━━━━━ Recorded data
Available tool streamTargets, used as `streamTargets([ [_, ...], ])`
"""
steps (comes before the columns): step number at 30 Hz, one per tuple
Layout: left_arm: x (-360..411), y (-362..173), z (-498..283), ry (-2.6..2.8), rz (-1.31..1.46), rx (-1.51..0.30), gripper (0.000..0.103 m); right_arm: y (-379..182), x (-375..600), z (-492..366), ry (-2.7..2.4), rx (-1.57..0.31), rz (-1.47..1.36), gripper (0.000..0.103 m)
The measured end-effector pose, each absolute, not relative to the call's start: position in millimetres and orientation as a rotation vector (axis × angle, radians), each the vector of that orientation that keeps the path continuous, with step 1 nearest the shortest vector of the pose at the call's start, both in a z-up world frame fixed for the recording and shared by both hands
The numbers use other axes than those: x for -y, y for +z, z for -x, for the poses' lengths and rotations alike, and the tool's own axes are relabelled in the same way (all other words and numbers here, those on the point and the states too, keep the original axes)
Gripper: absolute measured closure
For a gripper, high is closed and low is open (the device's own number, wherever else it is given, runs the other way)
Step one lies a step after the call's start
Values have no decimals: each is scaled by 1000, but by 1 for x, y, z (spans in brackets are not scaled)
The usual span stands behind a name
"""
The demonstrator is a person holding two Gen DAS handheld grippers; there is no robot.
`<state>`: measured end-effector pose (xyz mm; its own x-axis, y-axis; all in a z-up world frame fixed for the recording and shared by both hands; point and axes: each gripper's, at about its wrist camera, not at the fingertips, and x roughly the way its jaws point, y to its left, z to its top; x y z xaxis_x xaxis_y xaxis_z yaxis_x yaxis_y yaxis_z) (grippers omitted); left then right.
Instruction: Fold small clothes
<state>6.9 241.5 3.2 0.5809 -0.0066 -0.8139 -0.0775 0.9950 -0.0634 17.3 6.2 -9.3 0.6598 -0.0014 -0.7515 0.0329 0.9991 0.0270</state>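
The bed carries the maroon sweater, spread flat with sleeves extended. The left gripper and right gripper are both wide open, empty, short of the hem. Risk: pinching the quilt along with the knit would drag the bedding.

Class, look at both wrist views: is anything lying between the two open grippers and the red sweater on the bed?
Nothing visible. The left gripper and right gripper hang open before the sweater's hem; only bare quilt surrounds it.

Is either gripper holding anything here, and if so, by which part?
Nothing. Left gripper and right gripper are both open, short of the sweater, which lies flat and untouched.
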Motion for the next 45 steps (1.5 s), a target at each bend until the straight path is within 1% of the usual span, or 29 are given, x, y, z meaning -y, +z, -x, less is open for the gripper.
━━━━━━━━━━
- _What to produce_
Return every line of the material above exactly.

- _Result_
Available tool streamTargets, used as `streamTargets([ [_, ...], ])`
"""
steps (comes before the columns): step number at 30 Hz, one per tuple
Layout: left_arm: x (-360..411), y (-362..173), z (-498..283), ry (-2.6..2.8), rz (-1.31..1.46), rx (-1.51..0.30), gripper (0.000..0.103 m); right_arm: y (-379..182), x (-375..600), z (-492..366), ry (-2.7..2.4), rx (-1.57..0.31), rz (-1.47..1.36), gripper (0.000..0.103 m)
The measured end-effector pose, each absolute, not relative to the call's start: position in millimetres and orientation as a rotation vector (axis × angle, radians), each the vector of that orientation that keeps the path continuous, with step 1 nearest the shortest vector of the pose at the call's start, both in a z-up world frame fixed for the recording and shared by both hands
The numbers use other axes than those: x for -y, y for +z, z for -x, for the poses' lengths and rotations alike, and the tool's own axes are relabelled in the same way (all other words and numbers here, those on the point and the states too, keep the original axes)
Gripper: absolute measured closure
For a gripper, high is closed and low is open (the device's own number, wherever else it is given, runs the other way)
Step one lies a step after the call's start
Values have no decimals: each is scaled by 1000, but by 1 for x, y, z (spans in brackets are not scaled)
The usual span stands behind a name
"""
The demonstrator is a person holding two Gen DAS handheld grippers; there is no robot.
`<state>`: measured end-effector pose (xyz mm; its own x-axis, y-axis; all in a z-up world frame fixed for the recording and shared by both hands; point and axes: each gripper's, at about its wrist camera, not at the fingertips, and x roughly the way its jaws point, y to its left, z to its top; x y z xaxis_x xaxis_y xaxis_z yaxis_x yaxis_y yaxis_z) (grippers omitted); left then right.
Instruction: Fold small clothes
<state>6.9 241.5 3.2 0.5809 -0.0066 -0.8139 -0.0775 0.9950 -0.0634 17.3 6.2 -9.3 0.6598 -0.0014 -0.7515 0.0329 0.9991 0.0270</state>
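The bed carries the maroon sweater, spread flat with sleeves extended. The left gripper and right gripper are both wide open, empty, short of the hem. Risk: pinching the quilt along with the knit would drag the bedding.

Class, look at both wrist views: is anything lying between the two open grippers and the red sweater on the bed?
Nothing visible. The left gripper and right gripper hang open before the sweater's hem; only bare quilt surrounds it.

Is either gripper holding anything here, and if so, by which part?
Nothing. Left gripper and right gripper are both open, short of the sweater, which lies flat and untouched.
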Motion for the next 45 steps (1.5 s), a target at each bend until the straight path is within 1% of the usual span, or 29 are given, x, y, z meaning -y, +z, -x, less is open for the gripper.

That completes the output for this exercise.